O Vasco provavelmente é o melhor exemplo do futebol que tem dado resultado nesta edição da Série B. Em dez partidas, sofreu apenas três gols. A melhor defesa é acompanhada de um ataque não tão bom, com apenas oito gols, o que explica a quantidade de empates — seis na competição. Os números não empolgam amantes de um jogo mais vistoso, mas têm sido suficientes para deixar o cruz-maltino entre os quatro primeiros, no grupo que sobe para a Série A.
Trata-se de uma Série B que mostrou, até aqui, superioridade das defesas em relação aos ataques. Proteger-se bem tornou-se o melhor caminho para uma equipe brigar pelo sonhado acesso. Fenômeno que se reforça com o passar dos anos.
Desde 2018, a soma do número de gols sofridos pelos quatro primeiros nas nove primeiras rodadas da Série B cai, temporada após temporada. Foi de 32, cinco anos atrás, para menos da metade esse ano: 14. Os números da 10ª rodada não foram levados em consideração porque ela ainda está em andamento.
Marcelo Cabo dirige clubes na Série B desde 2015, com um título e dois acessos para Série A no período. Para o técnico, as partidas na competição mudaram ao longo do tempo:
— Peguei fase em que era completamente o contrário, com supremacia da parte ofensiva. As defesas erravam muito. O time que marcava com muita pressão naquela época, que obrigava o adversário a errar, tinha muitos privilégios. De 2019 para cá, isso mudou.
Jogo reativo
A supremacia das defesas sobre os ataques é geral. A Série B deste ano chama atenção pelo número pequeno de gols marcados. Até os jogos de quinta-feira, a média era de 1,64 por partida. Cinco anos atrás, a competição terminou com média de 2,23.

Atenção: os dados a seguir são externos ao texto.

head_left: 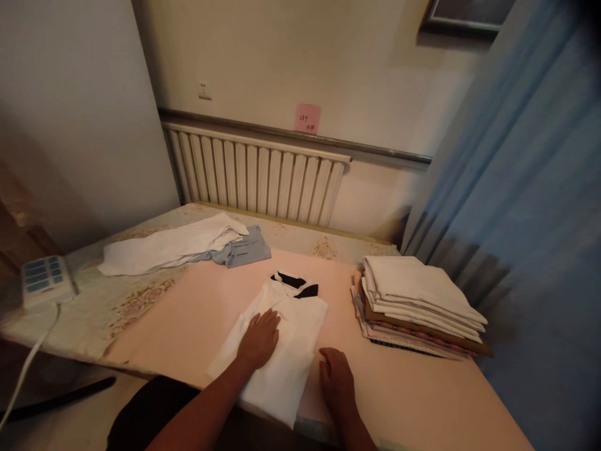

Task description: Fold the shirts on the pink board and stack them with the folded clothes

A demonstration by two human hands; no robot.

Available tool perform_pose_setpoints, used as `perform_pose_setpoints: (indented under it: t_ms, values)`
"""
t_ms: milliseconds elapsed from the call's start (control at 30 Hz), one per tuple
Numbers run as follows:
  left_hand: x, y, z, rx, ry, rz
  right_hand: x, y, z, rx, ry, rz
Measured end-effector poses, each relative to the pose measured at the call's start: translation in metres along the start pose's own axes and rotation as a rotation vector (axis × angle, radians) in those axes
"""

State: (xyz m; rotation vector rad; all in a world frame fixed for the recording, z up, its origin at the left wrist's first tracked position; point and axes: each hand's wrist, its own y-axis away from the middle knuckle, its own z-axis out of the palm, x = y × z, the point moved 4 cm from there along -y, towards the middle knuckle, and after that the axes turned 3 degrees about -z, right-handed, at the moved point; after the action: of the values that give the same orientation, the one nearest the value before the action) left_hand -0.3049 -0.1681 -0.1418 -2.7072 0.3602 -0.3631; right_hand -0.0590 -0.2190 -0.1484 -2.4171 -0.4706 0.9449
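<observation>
A white shirt (291, 351) lies folded into a long narrow shape in front of me. Its collar, with a black inner band, points away toward the wall. My left hand (259, 339) rests flat on the upper middle of the shirt, fingers stretched out. Just off the shirt's right edge is my right hand (337, 379), its fingers loosely curved with nothing visible in them. Both lie over a pink cloth (225, 294) spread on the table.
A stack of folded fabrics (422, 300) stands at the right, beside a blue curtain (526, 219). Rumpled white clothing (169, 244) and a blue-grey garment (251, 247) lie back left. A power strip (47, 280) with a white cord sits far left. Behind is a radiator (263, 175).
</observation>
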Motion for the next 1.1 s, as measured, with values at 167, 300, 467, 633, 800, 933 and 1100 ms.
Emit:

Nem mesmo o Cruzeiro, líder com alguma folga neste início de competição, conseguiu se destacar ofensivamente por enquanto. Até a nona rodada, havia marcado apenas dez gols. Com todos os ataques nivelados por baixo, quem se defende melhor é premiado.
A estratégia de jogo é muitas vezes focada no estilo reativo. Equipes que marcam com as linhas baixas, preferindo atrair o adversário até o campo de defesa. Na sequência, tentam a transição rápida com a esperança de pegar zagueiros e laterais adversários pior posicionados na marcação.
Isso não necessariamente ocasiona times com poucos gols marcados. Há equipes que fazem muitos gols jogando no contra-ataque. Porém, a falta de jogadores de maior qualidade para atuarem do meio para frente dificulta que mesmo o estilo macetado funcione. E os defensores levam vantagem.
— O perfil de jogador da Série B mudou. O investimento das equipes aumentou, a busca por opção ofensiva também, mas o material humano ficou mais escasso — acredita Marcelo Cabo: — A Série A acabou puxando muitos jogadores de ataque da Série B, a partir do momento em que os que se destacam na A deixam o Brasil. As opções de ataque ficaram muito difíceis. Se olhar nos últimos três anos, a dificuldade das equipes da Série B de encontrar um camisa 9 é muito grande.
O que o Cruzeiro conseguiu fazer — manteve Edu, artilheiro da Série B passada, pelo Brusque, por mais uma temporada na divisão inferior — realmente é raridade. Os outros três principais goleadores da segunda divisão em 2021 subiram de patamar na sequência. Rafael Navarro foi para o Palmeiras, Léo Gamalho seguiu para a Série A com o Coritiba e Dellatorre trocou o CSA pelo Atlético-GO.
Ajuda a prevalência das defesas o fato de que é mais fácil armar sistemas defensivos do que mecanismos de ataque. Organizar um time para se defender vem antes do que prepará-lo para fazer gols. Se até na seleção brasileira Tite costuma destacar que no último terço do campo é local onde o talento individual deve aflorar, especialmente no um contra um, no contexto de qualidade mais escassa da Série B, essa falta de virtude deixa os defensores em condição ainda mais confortável.
Com técnicos que privilegiam a contenção e contra atacantes não tão qualificados, a verdade é que a Série B se tornou ambiente propício para quem joga na defesa. Dos dez jogadores da competição com melhores notas no site Sofascore, sete são goleiros ou defensores — o zagueiro Oliveira, do Cruzeiro, aparece em primeiro, com 7,46.